> _What to produce_
Please repeat the listing exactly, with every line intact.

> _Data for the task_
::::

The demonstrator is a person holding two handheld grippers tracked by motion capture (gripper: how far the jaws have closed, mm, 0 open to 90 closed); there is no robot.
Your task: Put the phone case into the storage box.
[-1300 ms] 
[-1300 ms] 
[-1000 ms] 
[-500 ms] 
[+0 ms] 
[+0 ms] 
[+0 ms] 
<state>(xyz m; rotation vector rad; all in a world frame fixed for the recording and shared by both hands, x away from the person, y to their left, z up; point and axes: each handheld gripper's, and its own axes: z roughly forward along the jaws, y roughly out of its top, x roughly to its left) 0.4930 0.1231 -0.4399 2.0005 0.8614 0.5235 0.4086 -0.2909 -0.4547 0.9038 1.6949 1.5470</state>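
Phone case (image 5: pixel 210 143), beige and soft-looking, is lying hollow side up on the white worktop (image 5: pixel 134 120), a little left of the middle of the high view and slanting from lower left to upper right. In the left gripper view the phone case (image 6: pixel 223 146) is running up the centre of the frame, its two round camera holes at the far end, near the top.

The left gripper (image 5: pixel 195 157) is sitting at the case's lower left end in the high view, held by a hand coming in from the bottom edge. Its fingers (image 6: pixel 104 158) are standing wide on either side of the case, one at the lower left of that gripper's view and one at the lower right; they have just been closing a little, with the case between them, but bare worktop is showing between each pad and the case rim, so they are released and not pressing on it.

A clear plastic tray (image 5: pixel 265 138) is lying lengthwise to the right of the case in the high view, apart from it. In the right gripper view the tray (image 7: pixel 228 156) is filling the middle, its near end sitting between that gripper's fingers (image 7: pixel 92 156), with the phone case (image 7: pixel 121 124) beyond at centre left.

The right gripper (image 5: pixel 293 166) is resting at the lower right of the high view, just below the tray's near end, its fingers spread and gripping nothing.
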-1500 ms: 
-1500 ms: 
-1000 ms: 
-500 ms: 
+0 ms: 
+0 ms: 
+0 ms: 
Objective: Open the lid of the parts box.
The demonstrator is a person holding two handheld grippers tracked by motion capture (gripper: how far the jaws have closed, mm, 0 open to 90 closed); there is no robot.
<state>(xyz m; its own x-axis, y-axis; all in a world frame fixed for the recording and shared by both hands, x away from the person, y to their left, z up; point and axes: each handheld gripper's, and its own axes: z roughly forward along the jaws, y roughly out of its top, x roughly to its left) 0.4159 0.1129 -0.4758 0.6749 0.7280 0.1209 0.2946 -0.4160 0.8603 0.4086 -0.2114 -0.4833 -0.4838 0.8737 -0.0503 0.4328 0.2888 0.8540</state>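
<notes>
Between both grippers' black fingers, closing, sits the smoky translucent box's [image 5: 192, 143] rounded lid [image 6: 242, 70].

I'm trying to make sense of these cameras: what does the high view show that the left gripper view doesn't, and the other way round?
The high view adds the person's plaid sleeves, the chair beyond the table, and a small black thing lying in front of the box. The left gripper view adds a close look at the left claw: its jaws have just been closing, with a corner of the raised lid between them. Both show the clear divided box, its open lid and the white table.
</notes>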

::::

> _Result for this task_
The demonstrator is a person holding two handheld grippers tracked by motion capture (gripper: how far the jaws have closed, mm, 0 open to 90 closed); there is no robot.
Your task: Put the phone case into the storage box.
[-1300 ms] 
[-1300 ms] 
[-1000 ms] 
[-500 ms] 
[+0 ms] 
[+0 ms] 
[+0 ms] 
<state>(xyz m; rotation vector rad; all in a world frame fixed for the recording and shared by both hands, x away from the person, y to their left, z up; point and axes: each handheld gripper's, and its own axes: z roughly forward along the jaws, y roughly out of its top, x roughly to its left) 0.4930 0.1231 -0.4399 2.0005 0.8614 0.5235 0.4086 -0.2909 -0.4547 0.9038 1.6949 1.5470</state>
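Phone case (image 5: pixel 210 143), beige and soft-looking, is lying hollow side up on the white worktop (image 5: pixel 134 120), a little left of the middle of the high view and slanting from lower left to upper right. In the left gripper view the phone case (image 6: pixel 223 146) is running up the centre of the frame, its two round camera holes at the far end, near the top.

The left gripper (image 5: pixel 195 157) is sitting at the case's lower left end in the high view, held by a hand coming in from the bottom edge. Its fingers (image 6: pixel 104 158) are standing wide on either side of the case, one at the lower left of that gripper's view and one at the lower right; they have just been closing a little, with the case between them, but bare worktop is showing between each pad and the case rim, so they are released and not pressing on it.

A clear plastic tray (image 5: pixel 265 138) is lying lengthwise to the right of the case in the high view, apart from it. In the right gripper view the tray (image 7: pixel 228 156) is filling the middle, its near end sitting between that gripper's fingers (image 7: pixel 92 156), with the phone case (image 7: pixel 121 124) beyond at centre left.

The right gripper (image 5: pixel 293 166) is resting at the lower right of the high view, just below the tray's near end, its fingers spread and gripping nothing.
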-1500 ms: 
-1500 ms: 
-1000 ms: 
-500 ms: 
+0 ms: 
+0 ms: 
+0 ms: 
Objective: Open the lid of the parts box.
The demonstrator is a person holding two handheld grippers tracked by motion capture (gripper: how far the jaws have closed, mm, 0 open to 90 closed); there is no robot.
<state>(xyz m; its own x-axis, y-axis; all in a world frame fixed for the recording and shared by both hands, x away from the person, y to their left, z up; point and axes: each handheld gripper's, and its own axes: z roughly forward along the jaws, y roughly out of its top, x roughly to its left) 0.4159 0.1129 -0.4758 0.6749 0.7280 0.1209 0.2946 -0.4160 0.8603 0.4086 -0.2114 -0.4833 -0.4838 0.8737 -0.0503 0.4328 0.2888 0.8540</state>
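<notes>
Between both grippers' black fingers, closing, sits the smoky translucent box's [image 5: 192, 143] rounded lid [image 6: 242, 70].

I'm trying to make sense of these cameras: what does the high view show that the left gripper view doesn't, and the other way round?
The high view adds the person's plaid sleeves, the chair beyond the table, and a small black thing lying in front of the box. The left gripper view adds a close look at the left claw: its jaws have just been closing, with a corner of the raised lid between them. Both show the clear divided box, its open lid and the white table.
</notes>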

The answer was given in full.